Felecia Davis’ work in computational textiles questions how we live and she re-imagines how we might use textiles in our daily lives and in architecture. Computational textiles are textiles that are responsive to cues in the environment using sensors and microcontrollers or textiles that use the changeable properties of the material itself to communicate information to people. In architecture these responsive textiles used in lightweight shelters are transforming how we communicate, socialize and use space. Davis is interested in developing computational methods and design in relation to specific bodies in specific places engaging specific social, cultural and political constructions. Felecia Davis is an Associate Professor at the Stuckeman Center for Design Computing in the School of Architecture and Landscape Architecture at Pennsylvania State University and is the director of SOFTLAB@PSU. This lab is dedicated to developing soft computational materials and textiles and is for the use of Penn State students and faculty, industry and community partners engaged in collaborative research and projects.
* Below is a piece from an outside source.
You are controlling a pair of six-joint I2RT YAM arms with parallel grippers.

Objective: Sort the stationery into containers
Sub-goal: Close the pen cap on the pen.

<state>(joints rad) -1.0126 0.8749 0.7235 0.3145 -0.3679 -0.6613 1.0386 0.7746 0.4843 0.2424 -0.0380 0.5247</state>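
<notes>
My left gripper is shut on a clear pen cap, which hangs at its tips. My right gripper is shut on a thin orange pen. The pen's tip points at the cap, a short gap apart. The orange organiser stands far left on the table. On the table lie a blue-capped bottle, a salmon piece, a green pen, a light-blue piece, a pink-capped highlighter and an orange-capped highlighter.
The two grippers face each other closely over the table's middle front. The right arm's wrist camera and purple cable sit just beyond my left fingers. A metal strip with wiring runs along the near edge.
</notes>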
The point of the lab is to establish a culture of hands on making and thinking through computational materials and the lab links together research, teaching and practice. Davis’ work in architecture and textiles connects art, science, engineering and design and was recently featured by PBS in the Women in Science Profiles series. Davis is currently completing a book that examines the role of computational materials in our lives titled Softbuilt: Networked Architectural Textiles. Davis’ work is part of the Museum of Modern Art’s forthcoming exhibition Reconstruction: Blackness and Architecture in America. She is a founding member of the Black Reconstruction Collective a not for profit group of Black architects, scholars and artists supporting design work about the Black diaspora.